- [Work item]:
Transcribe the data that follows, exactly and in full.
--- Supplied information Enclosed Below ---
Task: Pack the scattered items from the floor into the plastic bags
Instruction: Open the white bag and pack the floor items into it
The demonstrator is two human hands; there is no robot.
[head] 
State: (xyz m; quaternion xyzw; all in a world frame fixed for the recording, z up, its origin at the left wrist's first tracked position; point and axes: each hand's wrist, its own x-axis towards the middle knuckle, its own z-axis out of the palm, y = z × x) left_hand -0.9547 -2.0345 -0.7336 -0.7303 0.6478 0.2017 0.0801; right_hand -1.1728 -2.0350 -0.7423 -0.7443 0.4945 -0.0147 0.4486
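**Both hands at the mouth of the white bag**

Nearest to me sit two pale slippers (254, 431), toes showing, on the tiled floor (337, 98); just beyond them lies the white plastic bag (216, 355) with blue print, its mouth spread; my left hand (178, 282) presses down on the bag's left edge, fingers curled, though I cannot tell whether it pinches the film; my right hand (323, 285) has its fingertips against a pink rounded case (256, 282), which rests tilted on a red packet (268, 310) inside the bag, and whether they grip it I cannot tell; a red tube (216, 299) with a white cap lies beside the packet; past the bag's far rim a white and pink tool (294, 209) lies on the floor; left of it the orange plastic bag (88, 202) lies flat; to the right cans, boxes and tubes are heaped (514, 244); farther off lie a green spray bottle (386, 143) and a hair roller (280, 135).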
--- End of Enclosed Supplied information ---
- [Response to this exercise]:
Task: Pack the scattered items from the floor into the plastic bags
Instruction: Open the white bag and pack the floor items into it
The demonstrator is two human hands; there is no robot.
[head] 
State: (xyz m; quaternion xyzw; all in a world frame fixed for the recording, z up, its origin at the left wrist's first tracked position; point and axes: each hand's wrist, its own x-axis towards the middle knuckle, its own z-axis out of the palm, y = z × x) left_hand -0.9547 -2.0345 -0.7336 -0.7303 0.6478 0.2017 0.0801; right_hand -1.1728 -2.0350 -0.7423 -0.7443 0.4945 -0.0147 0.4486
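**Both hands at the mouth of the white bag**

Nearest to me sit two pale slippers (254, 431), toes showing, on the tiled floor (337, 98); just beyond them lies the white plastic bag (216, 355) with blue print, its mouth spread; my left hand (178, 282) presses down on the bag's left edge, fingers curled, though I cannot tell whether it pinches the film; my right hand (323, 285) has its fingertips against a pink rounded case (256, 282), which rests tilted on a red packet (268, 310) inside the bag, and whether they grip it I cannot tell; a red tube (216, 299) with a white cap lies beside the packet; past the bag's far rim a white and pink tool (294, 209) lies on the floor; left of it the orange plastic bag (88, 202) lies flat; to the right cans, boxes and tubes are heaped (514, 244); farther off lie a green spray bottle (386, 143) and a hair roller (280, 135).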

This answer is now finished.